The acceptance of large technology companies by national security entities has bothered traditional defense contractors and employees, in the case of Google, on whether the company begins to fall into what some call "the business of war." Defense industry analysts say the Pentagon considers big technology companies, particularly Google with its huge number of artificial intelligence researchers, something vital to the country's future security.

"Those companies are becoming a critical part of national security, without a doubt", said Alexander Rossino, an analyst at Deltek, a firm in Herndon, Virginia, that offers software and services to defense contractors. In some ways, the evolution of companies born to break down the status quo and that have become giants with a wide range of clients, including the establishment of security, is the result of the profits of doing business with the federal government.

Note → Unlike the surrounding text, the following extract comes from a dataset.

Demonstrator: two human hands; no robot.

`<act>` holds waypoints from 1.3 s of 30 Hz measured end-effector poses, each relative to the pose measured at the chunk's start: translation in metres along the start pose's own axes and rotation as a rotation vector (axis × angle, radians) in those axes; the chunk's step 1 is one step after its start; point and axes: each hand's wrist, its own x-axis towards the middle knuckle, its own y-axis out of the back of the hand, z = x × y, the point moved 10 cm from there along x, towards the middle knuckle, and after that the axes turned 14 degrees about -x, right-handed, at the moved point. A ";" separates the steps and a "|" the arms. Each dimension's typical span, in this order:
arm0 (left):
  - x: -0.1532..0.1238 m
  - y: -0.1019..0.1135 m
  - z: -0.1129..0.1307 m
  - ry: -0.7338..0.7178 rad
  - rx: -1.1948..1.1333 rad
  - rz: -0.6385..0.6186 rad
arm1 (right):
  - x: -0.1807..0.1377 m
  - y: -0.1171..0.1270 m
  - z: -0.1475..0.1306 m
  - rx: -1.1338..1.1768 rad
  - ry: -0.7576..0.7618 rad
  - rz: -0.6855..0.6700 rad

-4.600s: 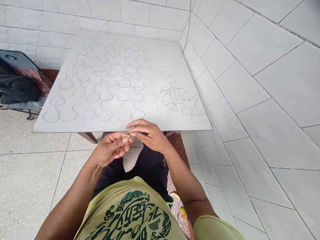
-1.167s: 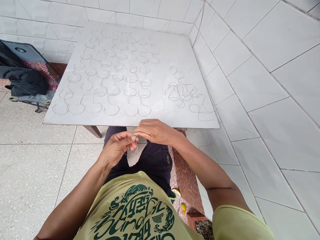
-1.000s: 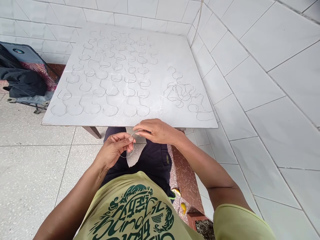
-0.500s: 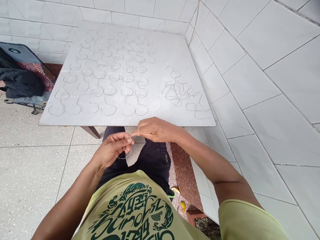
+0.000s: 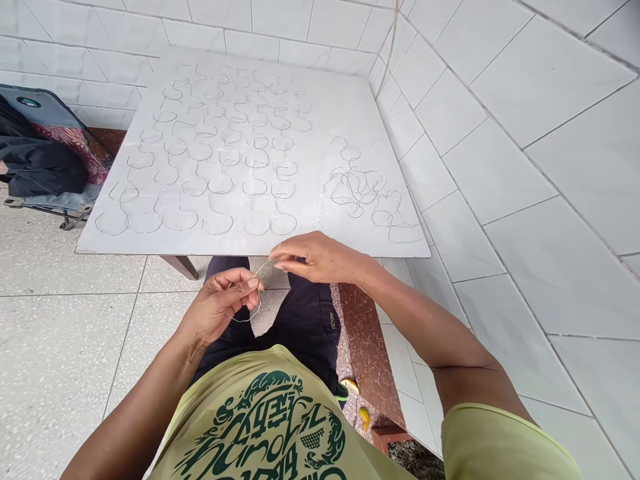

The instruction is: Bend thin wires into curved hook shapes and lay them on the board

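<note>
- The right hand point(image 5: 320, 259) had just loosened and eased back from the left fingertips, baring a curved upper stretch of thin, silvery metal wire point(image 5: 263, 265); the shaping looked unfinished.
- The left hand point(image 5: 220, 303) stayed pinched, thumb to forefinger, on that wire, its loop hanging below the fingers, over dark fabric trousers point(image 5: 305, 320).
- The upper stretch ran to the right fingertips, slightly parted; whether they gripped it was hard to tell.

Held wire point(image 5: 243, 321) appears metallic and bright. The tabletop point(image 5: 345, 100) is smooth, faintly glossy; its leg point(image 5: 181, 267) looks wooden. Wall tiles point(image 5: 515, 180) appear smooth and glazed; the floor point(image 5: 60, 353) resembles speckled stone. Shirt point(image 5: 270, 420) and trousers point(image 5: 310, 320) are matt cloth.
</note>
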 end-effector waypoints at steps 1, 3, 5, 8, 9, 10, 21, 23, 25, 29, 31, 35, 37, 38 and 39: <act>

The Pentagon is currently testing a special Google AI surveillance engine that processes a huge amount of tactical drone images to produce what it calls "intelligence and actionable information at high speed". The tests are being conducted in six locations in Africa and the Middle East. That kind of drone imagery has been used in the past to attack and kill ISIS extremists.

The pilot program, known as the Maven Project, caused nearly 4,000 of the 88,000 employees of Google to sign a petition in April demanding the cancellation of the project because it "would irreparably damage the Google brand". The petition added: "Creating this technology to assist the US government in military surveillance, with potentially deadly results, is not acceptable".

Internal protests about the Maven Project seemed to be making themselves felt. The technology website, citing three unidentified sources, reported on Friday afternoon that a Google executive said on the same day to employees that the protests over the Maven Project were serious and that the company would no longer work with the Pentagon on the matter of artificial intelligence.

Google declined to answer questions about the Maven Project, and a spokeswoman for the California company did not respond to broader questions about the business's activities in the national security sector. For most of its existence, Google's motto, "Do no evil", which at one point was at the beginning of its Code of Conduct, has been relegated to the end of the document in an updated version of April 5.

Eric E. Schmidt, the company's former chief executive, told a House of Representatives panel on April 17 that Google should move forward with the Maven Project even as it tries to address concerns and creates principles on how it can be implemented for defensive and even offensive purposes.

As for its part, Amazon Web Services, a subsidiary of the Seattle-based e-commerce giant, runs a secret "cloud" for the CIA that allows the agency to share secret information with other intelligence organizations. The company won the 600 million dollars contract in 2013.

But an even bigger project is being prepared: Amazon Web Services is one of the favorites to create a huge secure cloud for the Department of Defense that some analysts say could cost $ 10 billion in the next few years.